→ Work required: Word for word, print each line of the listing below; pictures stay out.

→ Material provided:
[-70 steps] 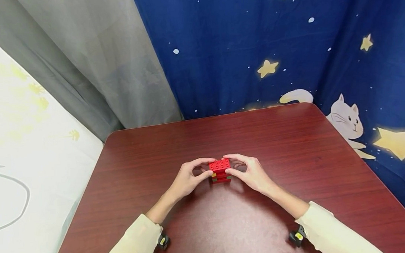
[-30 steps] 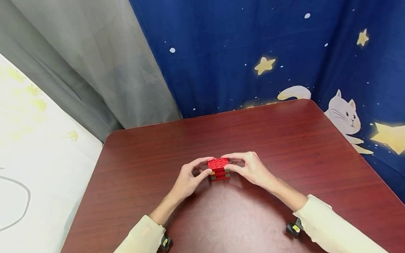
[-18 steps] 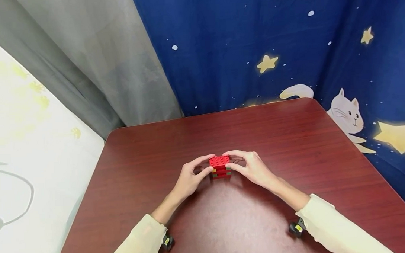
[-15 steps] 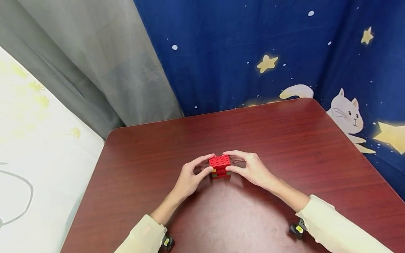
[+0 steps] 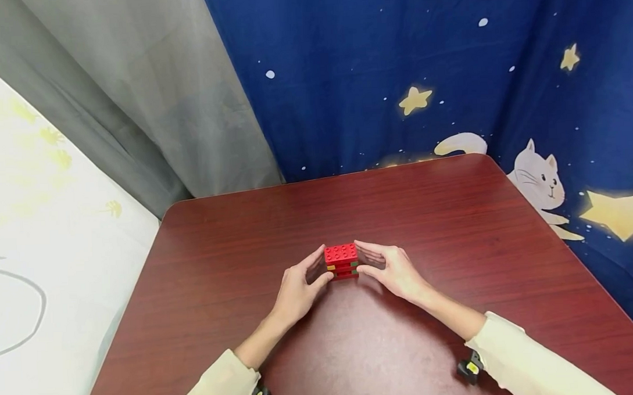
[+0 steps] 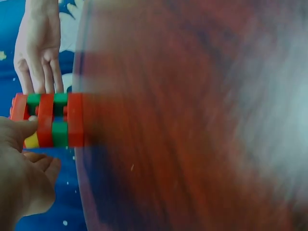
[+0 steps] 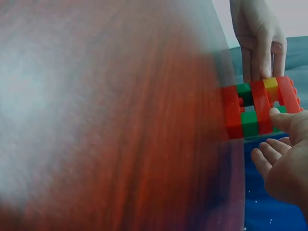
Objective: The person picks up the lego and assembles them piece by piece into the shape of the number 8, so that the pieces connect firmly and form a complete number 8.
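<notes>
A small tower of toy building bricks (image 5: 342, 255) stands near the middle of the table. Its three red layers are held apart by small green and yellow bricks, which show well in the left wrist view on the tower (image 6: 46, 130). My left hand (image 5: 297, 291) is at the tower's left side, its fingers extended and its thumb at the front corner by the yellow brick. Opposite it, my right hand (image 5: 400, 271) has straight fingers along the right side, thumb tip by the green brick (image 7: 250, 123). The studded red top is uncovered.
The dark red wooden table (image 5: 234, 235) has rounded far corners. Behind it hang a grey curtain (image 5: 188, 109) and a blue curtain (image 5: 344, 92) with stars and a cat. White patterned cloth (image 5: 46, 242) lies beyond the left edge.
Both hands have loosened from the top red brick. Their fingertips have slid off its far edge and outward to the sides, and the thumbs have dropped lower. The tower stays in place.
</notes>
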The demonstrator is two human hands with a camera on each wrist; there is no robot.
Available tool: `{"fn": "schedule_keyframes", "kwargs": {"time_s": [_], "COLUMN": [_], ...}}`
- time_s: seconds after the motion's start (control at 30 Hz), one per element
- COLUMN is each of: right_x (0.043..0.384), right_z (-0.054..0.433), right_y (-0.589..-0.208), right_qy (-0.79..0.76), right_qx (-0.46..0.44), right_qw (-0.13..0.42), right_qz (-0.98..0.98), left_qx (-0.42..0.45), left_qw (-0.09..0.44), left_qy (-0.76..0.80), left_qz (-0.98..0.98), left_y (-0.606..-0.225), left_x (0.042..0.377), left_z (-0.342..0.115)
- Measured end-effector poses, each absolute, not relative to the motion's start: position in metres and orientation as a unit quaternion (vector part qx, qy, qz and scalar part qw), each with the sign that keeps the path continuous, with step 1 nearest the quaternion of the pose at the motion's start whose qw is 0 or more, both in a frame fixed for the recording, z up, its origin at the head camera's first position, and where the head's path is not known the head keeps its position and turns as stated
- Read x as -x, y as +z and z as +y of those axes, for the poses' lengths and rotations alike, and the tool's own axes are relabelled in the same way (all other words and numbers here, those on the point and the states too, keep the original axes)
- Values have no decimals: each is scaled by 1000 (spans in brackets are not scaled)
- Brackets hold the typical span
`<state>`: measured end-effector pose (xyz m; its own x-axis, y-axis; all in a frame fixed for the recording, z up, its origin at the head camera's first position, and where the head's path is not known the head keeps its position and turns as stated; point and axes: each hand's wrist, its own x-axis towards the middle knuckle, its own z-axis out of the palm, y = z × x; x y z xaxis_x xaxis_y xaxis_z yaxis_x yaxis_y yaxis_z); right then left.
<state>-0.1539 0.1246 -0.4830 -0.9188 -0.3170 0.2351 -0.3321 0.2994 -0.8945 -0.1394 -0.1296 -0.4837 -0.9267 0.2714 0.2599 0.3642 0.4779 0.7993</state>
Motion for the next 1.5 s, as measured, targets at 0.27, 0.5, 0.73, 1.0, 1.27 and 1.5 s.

→ Exercise solution:
[-70 steps] 
[-30 steps] 
[-18 steps] 
[-15 steps] 
[+0 steps] 
[+0 steps] 
[+0 steps] 
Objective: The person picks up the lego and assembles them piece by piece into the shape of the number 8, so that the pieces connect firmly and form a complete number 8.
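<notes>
A small tower of toy building bricks (image 5: 342, 255) stands near the middle of the table. Its three red layers are held apart by small green and yellow bricks, which show well in the left wrist view on the tower (image 6: 46, 130). My left hand (image 5: 297, 291) is at the tower's left side, its fingers extended and its thumb at the front corner by the yellow brick. Opposite it, my right hand (image 5: 400, 271) has straight fingers along the right side, thumb tip by the green brick (image 7: 250, 123). The studded red top is uncovered.
The dark red wooden table (image 5: 234, 235) has rounded far corners. Behind it hang a grey curtain (image 5: 188, 109) and a blue curtain (image 5: 344, 92) with stars and a cat. White patterned cloth (image 5: 46, 242) lies beyond the left edge.
Both hands have loosened from the top red brick. Their fingertips have slid off its far edge and outward to the sides, and the thumbs have dropped lower. The tower stays in place.
</notes>
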The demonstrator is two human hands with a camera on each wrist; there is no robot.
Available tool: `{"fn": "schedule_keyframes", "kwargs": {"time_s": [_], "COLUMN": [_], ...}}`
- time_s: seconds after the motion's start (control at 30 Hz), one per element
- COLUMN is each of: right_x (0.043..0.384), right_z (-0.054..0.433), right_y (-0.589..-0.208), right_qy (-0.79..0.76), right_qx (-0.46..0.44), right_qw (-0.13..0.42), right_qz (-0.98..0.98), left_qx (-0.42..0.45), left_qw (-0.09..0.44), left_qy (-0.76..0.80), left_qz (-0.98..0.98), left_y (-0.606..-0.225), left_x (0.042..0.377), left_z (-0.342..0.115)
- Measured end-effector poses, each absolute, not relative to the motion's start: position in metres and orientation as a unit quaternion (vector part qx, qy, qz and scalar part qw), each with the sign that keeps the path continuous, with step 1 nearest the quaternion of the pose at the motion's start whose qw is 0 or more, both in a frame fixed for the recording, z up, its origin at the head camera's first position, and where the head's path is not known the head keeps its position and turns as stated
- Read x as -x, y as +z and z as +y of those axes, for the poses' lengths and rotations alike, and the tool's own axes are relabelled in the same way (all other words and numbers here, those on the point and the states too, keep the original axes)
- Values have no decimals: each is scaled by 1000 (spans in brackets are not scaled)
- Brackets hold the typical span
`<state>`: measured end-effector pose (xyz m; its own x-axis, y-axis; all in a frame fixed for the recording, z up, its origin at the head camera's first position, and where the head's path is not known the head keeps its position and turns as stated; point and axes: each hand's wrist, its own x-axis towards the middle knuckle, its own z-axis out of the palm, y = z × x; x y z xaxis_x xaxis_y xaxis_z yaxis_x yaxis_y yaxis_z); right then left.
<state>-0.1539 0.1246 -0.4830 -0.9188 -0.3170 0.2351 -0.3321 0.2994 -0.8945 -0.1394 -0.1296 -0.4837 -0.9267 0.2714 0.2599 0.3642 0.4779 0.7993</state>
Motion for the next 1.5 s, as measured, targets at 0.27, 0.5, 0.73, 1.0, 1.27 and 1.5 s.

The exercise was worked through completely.